### TASK DIRECTIONS
Give the data again word for word; drop the pictures.

### SUPPLIED MATERIAL

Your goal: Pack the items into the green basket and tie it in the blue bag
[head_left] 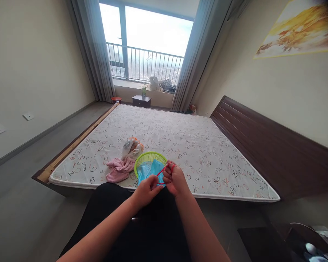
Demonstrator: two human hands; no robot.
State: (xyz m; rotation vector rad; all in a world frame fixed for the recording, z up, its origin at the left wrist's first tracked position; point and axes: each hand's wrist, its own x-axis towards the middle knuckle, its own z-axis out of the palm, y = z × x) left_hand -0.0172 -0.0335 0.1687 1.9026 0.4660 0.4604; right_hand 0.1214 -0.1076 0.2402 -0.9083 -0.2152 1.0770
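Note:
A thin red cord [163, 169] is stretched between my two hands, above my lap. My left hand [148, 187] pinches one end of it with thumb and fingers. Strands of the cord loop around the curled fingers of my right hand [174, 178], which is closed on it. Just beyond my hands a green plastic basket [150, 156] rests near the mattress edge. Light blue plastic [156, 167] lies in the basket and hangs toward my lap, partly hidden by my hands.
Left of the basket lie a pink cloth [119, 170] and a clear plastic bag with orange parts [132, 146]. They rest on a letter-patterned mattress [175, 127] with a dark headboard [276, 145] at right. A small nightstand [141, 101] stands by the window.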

### ANSWER BOX
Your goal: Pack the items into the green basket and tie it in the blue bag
[head_left] 
Demonstrator: two human hands; no robot.
State: (xyz m; rotation vector rad; all in a world frame fixed for the recording, z up, its origin at the left wrist's first tracked position; point and axes: each hand's wrist, its own x-axis towards the middle knuckle, its own z-axis out of the palm, y = z × x) left_hand -0.0172 -0.0335 0.1687 1.9026 0.4660 0.4604; right_hand 0.1214 -0.1076 0.2402 -0.9083 -0.2152 1.0770
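Note:
A thin red cord [163, 169] is stretched between my two hands, above my lap. My left hand [148, 187] pinches one end of it with thumb and fingers. Strands of the cord loop around the curled fingers of my right hand [174, 178], which is closed on it. Just beyond my hands a green plastic basket [150, 156] rests near the mattress edge. Light blue plastic [156, 167] lies in the basket and hangs toward my lap, partly hidden by my hands.
Left of the basket lie a pink cloth [119, 170] and a clear plastic bag with orange parts [132, 146]. They rest on a letter-patterned mattress [175, 127] with a dark headboard [276, 145] at right. A small nightstand [141, 101] stands by the window.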

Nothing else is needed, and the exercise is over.